Opinion filed August 2, 1996.

Jeffery W. Jones, of Sloan, Iistrom, Eisenbarth, Sloan & Glassman, L.L.C., of Topeka, for appellants.

Mark W. Stafford, of Topeka, for appellee.

Before Knudson, P.J., Lewis, J., and Jack L. Burr, District Judge, assigned.

BURR, J.:

Dr. Vinod Patel appeals from the district court’s refusal to enjoin the Kansas Board of Healing Arts (Board) from revoking *713his license to practice medicine. Because the Board had previously cancelled his license, Patel contends that it could not later revoke his license through a disciplinary action.

On February 14, 1992, the Board filed a petition to revoke, suspend, or limit Dr. Patel’s license to practice medicine in Kansas. On July 10, 1992, the Board filed an amended petition which contained 19 counts of alleged sexual misconduct. The same day, Dr. Patel tendered a letter to the Board voluntarily surrendering his license.

On July 20, 1992, Dr. Patel filed a motion to dismiss the disciplinary action on the grounds that the Board lacked jurisdiction to proceed because he had surrendered his license. On August 24, 1992, the Board denied the motion to dismiss. The Board also rejected Dr. Patel’s argument that the case was moot. Subsequently, Dr. Patel filed a motion for reconsideration which was also denied.

Kansas law provides that medical licenses must be renewed annually. K.S.A. 1995 Supp. 65-2809. On June 30, 1993, the Board notified Dr. Patel that he had until July 31, 1993, to renew his license. Dr. Patel did not renew; consequently, on August 9,1993, the Board cancelled his license.

On February 14, 1994, Dr. Patel filed a motion to dismiss the disciplinary action. Dr. Patel argued that the Board had divested itself of jurisdiction by canceling his license. The presiding officer concluded that Dr. Patel had committed a unilateral act by allowing his license to expire and be canceled and that Dr. Patel’s unilateral action could not destroy the Board’s jurisdiction.

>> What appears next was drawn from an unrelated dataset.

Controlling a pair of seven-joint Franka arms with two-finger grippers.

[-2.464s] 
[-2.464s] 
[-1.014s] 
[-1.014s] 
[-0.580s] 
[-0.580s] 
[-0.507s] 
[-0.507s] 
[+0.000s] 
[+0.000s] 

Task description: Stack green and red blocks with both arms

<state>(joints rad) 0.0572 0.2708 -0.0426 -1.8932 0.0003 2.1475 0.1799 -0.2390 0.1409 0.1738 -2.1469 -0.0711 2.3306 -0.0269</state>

Subsequently, Dr. Patel sought injunctive relief against the Board by filing a petition for judicial review in district court. Dr. Patel also filed a motion for a temporary injunction to prohibit the Board from proceeding with the disciplinary action.

The district court denied Dr. Patel’s motion for temporary injunctive relief. Because jurisdiction was proper at the time the disciplinary proceeding was commenced, the court found that the subsequent cancellation of Dr. Patel’s license did not affect the Board’s jurisdiction. The district court reached the same conclusion in denying Dr. Patel’s petition for judicial review. The Board *714continued the disciplinary action and revoked Dr. Patel’s license. Dr. Patel filed a timely notice of appeal.

Dr. Patel argues that the Board lost jurisdiction when it canceled his license. The Board’s jurisdiction is provided by the Kansas Healing Arts Act, K.S.A. 65-2801 et seq. (KHAA), specifically K.S.A. 65-2838(a), which states:

“The board shall have jurisdiction of proceedings to take disciplinary action authorized by K.S.A. 65-2836 and amendments thereto against any licensee practicing under this act. Any such action shall be taken in accordance with the provisions of the Kansas administrative procedure act.”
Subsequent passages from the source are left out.